WHAT NEEDS TO BE DONE:
All lines from the opening of the data to the line containing "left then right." must be returned unchanged, and only those lines.

- Opening Delimiter -

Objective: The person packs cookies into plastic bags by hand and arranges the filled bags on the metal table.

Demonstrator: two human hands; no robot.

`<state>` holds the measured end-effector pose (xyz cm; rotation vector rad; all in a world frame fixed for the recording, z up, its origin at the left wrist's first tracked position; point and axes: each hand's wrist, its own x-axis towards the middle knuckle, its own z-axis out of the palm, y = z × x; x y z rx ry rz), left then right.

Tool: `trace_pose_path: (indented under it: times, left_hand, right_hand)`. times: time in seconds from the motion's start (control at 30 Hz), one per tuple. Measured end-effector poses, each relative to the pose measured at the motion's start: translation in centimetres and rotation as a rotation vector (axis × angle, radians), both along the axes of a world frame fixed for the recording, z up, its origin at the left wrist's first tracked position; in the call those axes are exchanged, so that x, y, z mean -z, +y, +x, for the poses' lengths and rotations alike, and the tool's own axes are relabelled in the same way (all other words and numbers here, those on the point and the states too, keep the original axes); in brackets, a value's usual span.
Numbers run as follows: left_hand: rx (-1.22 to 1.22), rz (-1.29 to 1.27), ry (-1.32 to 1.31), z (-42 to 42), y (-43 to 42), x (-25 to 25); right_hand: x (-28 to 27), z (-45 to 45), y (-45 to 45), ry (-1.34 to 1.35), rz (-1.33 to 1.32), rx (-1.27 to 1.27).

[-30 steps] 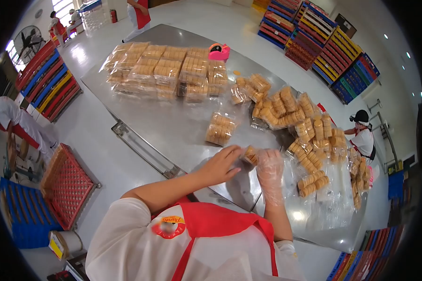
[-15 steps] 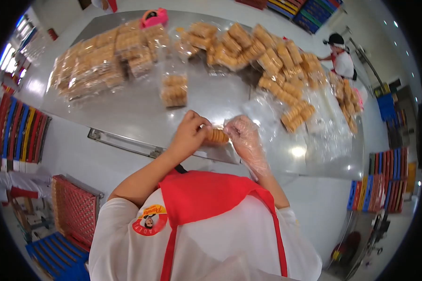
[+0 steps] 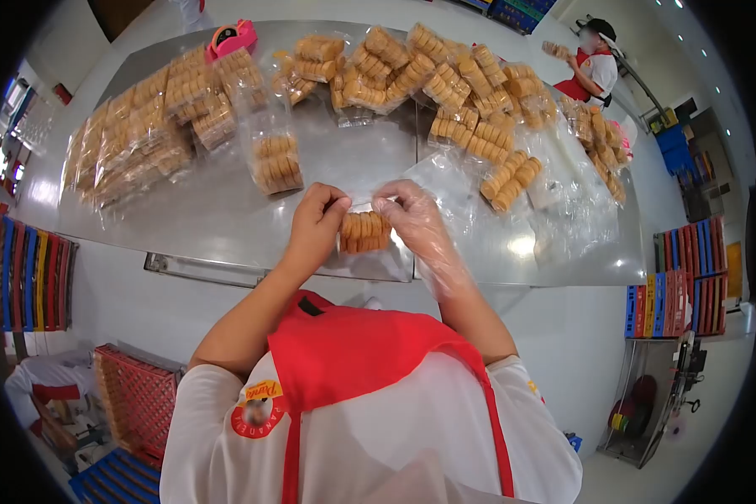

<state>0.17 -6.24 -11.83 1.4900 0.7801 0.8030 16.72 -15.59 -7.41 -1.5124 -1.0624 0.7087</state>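
Note:
A clear plastic bag of round golden biscuits point(image 3: 365, 233) is held in front of me at the table's near edge, its biscuits stacked in rows. My bare left hand point(image 3: 317, 220) pinches the bag's upper left corner between thumb and fingers. On the other corner, my right hand point(image 3: 413, 220), in a clear plastic glove, has its fingers closed too. The bag's top edge stretches between both hands, with the biscuits below it. Beyond my left hand, another bag of biscuits point(image 3: 277, 162) lies by itself on the metal table point(image 3: 218, 225).
Packed biscuit bags point(image 3: 134, 134) are piled at the left; more bags point(image 3: 470, 88) lie heaped across the back. Flat plastic bags point(image 3: 575, 206) cover the right side. A pink tape dispenser point(image 3: 233, 39) stands at the back. Beyond the table, a co-worker point(image 3: 592, 67) holds a pack.
The biscuits now show more fully below my hands, and the bag's top edge is drawn between my fingers. My view has shifted. The co-worker has raised a pack.

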Motion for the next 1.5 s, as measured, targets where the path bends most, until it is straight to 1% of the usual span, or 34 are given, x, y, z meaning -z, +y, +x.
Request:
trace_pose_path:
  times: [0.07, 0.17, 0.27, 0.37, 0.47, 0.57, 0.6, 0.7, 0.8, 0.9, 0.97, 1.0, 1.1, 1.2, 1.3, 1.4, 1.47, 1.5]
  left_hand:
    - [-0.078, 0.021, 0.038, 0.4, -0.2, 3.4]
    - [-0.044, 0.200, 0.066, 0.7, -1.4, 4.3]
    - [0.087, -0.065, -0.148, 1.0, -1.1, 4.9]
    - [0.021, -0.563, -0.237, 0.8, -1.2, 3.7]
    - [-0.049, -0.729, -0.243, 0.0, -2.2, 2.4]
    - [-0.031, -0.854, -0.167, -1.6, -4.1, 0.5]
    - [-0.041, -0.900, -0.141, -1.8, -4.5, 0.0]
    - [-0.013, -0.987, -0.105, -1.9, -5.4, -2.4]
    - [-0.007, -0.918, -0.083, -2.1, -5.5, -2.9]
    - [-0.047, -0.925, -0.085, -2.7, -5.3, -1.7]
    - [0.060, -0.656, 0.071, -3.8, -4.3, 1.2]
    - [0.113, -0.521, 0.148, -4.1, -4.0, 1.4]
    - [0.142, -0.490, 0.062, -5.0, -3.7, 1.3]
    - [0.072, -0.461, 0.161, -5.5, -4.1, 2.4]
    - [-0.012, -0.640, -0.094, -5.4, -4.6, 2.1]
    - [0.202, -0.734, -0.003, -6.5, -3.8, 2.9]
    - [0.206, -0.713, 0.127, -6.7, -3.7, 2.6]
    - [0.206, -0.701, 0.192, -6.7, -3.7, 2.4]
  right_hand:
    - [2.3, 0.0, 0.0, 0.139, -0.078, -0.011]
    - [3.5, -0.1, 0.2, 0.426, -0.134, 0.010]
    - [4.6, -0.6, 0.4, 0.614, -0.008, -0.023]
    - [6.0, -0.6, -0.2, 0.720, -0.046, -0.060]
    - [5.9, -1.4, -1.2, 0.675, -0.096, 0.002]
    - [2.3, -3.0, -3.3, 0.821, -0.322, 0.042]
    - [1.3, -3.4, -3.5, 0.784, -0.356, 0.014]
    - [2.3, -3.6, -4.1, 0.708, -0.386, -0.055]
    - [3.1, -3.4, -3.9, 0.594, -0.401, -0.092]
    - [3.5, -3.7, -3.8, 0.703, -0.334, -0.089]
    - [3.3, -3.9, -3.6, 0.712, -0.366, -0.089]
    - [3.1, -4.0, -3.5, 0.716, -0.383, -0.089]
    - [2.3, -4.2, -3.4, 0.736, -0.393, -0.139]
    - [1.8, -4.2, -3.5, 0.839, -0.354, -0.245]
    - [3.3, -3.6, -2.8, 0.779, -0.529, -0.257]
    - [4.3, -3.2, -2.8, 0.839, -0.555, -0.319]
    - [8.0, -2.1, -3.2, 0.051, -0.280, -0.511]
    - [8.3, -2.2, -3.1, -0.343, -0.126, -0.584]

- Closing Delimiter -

ANSWER AREA:
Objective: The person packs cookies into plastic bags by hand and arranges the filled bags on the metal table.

Demonstrator: two human hands; no robot.

`<state>` holds the measured end-effector pose (xyz cm; rotation vector rad; all in a world frame fixed for the recording, z up, its origin at the left wrist's first tracked position; point and axes: each hand's wrist, its own x-axis towards the middle knuckle, its own z-axis out of the palm, y = z × x; x y z rx ry rz), left then right.

Here the answer is complete.